I was personally hoping that I would get a doeling out of my Alpine/La Mancha cross that happened out of necessity last fall. I think that would have been an excellent mix.


----------



## Hollybrook (Jul 17, 2009)

Im sorry Lee I didnt make any since at tal, I was refering to La Mancha's while not etched in stone word is of all breeds they (La Mancha's) surpass all in udder confirmation with good Butterfat % what good is a 3 gal a day Sannen if her udder's dragging the ground or poor teat's commercial dairy farmers are utilizing them as are Meat producers using Nubians to cross out w/Boer's.


----------



## Oat Bucket Farm (Mar 2, 2009)

I'm looking forward to getting a Saanen/LaMancha cross out of our girls next spring. Then we will have two LaManchas, one NuMancha and one S'Mancha.


----------



## Squires (Jul 23, 2010)

cstafford said:


> Ziggy said: Have you considered AI?
> I have. I would like to. but it has a lot of difficulties attached to it. Vet hasn't done it before. Straws cost. Vet costs. Shipping costs. You have to have something special to ship semen in. 50% success rate and lower for for ff. (Probably even lower for an inexperienced vet) It seems overwhelming when I consider I could just breed with any ol buck to get milk.

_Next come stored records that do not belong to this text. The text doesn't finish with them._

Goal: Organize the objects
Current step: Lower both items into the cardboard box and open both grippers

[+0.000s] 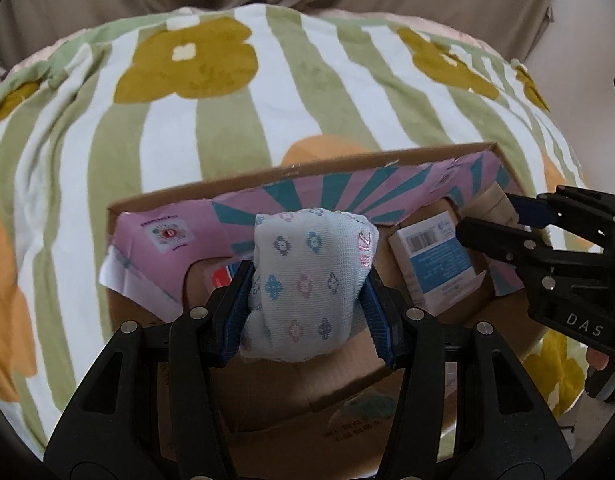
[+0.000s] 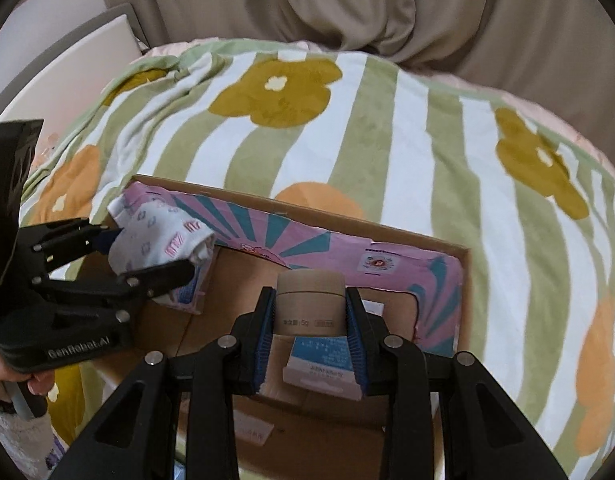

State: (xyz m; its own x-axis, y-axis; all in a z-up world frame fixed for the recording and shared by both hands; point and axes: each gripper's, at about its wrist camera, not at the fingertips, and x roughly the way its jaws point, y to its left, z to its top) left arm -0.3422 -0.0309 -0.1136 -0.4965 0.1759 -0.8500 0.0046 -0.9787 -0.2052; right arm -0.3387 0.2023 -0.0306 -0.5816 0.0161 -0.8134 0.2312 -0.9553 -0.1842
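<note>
Striped blanket (image 2: 387, 128) around cardboard box (image 2: 447, 242), interior partly open.

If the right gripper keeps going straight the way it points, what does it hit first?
Probably the blue-and-white carton lying in the cardboard box, just beneath the tan tube that the right gripper holds; depth is hard to judge.

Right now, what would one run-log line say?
left gripper: shut on sock | right gripper: shut on jar | both over cardboard box
</note>
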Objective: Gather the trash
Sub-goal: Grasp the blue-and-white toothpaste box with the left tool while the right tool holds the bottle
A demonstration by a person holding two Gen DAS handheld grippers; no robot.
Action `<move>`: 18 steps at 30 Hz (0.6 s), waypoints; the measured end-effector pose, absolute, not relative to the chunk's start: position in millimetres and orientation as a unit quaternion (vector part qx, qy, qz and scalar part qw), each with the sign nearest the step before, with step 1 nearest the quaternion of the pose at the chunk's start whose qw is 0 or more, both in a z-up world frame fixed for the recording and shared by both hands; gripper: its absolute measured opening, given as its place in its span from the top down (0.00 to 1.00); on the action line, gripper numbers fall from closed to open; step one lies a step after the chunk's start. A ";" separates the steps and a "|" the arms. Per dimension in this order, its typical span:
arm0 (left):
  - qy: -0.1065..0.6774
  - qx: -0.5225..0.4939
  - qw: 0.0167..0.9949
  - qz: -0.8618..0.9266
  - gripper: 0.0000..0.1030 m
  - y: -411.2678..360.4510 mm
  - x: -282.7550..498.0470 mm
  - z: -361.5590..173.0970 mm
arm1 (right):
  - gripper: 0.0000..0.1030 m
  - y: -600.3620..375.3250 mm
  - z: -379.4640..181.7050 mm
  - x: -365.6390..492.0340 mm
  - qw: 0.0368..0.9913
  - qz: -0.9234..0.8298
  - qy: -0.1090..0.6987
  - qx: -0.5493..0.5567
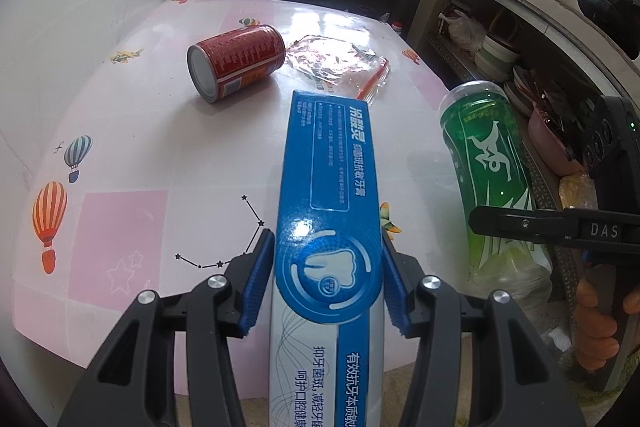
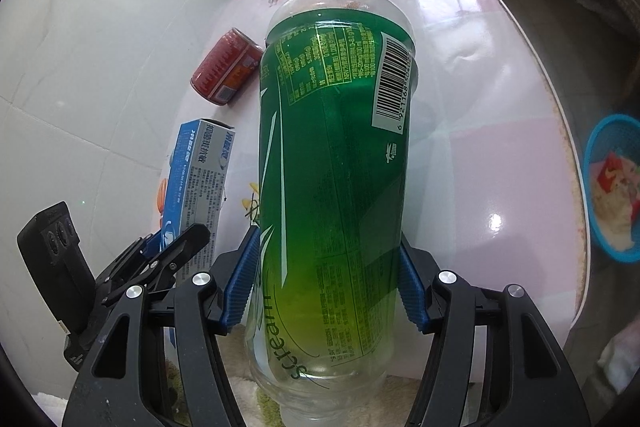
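- Gripping the toothpaste box [image 1: 328, 227] across its narrow faces, the left gripper [image 1: 326, 283] has both blue pads flat on the card; the box runs up the middle of the frame, over the table [image 1: 120, 227]. It looks light and crushable, so a mid-length hold suits it.
- Clamped on the green bottle [image 2: 332, 167], the right gripper [image 2: 328, 287] squeezes its lower body at centre frame. Thin clear plastic looks empty, slick and springy.
- A red can [image 1: 236, 61] lies on its side at upper left, rigid but apt to roll; take it across the barrel.
- A crinkled clear wrapper [image 1: 340, 65] beside it is flimsy; pinch an edge.
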State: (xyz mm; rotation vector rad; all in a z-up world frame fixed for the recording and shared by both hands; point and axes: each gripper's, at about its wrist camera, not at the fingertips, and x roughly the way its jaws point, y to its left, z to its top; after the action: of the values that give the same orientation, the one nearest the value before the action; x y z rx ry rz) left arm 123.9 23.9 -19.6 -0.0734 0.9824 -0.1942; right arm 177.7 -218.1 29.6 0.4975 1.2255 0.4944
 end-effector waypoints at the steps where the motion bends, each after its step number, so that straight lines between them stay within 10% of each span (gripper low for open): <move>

You don't need a vet to AI -- you can take a class, or take your doe to a class and pay for the technician to do AI. Most vets do NOT know how to AI -- the technicians who do it every day know a lot more.

I have not done this yet, but does this sound as if would work? : :help2

First time pay to have the doe bred AI and take the class (this fall) so I can learn. And buy an AI kit.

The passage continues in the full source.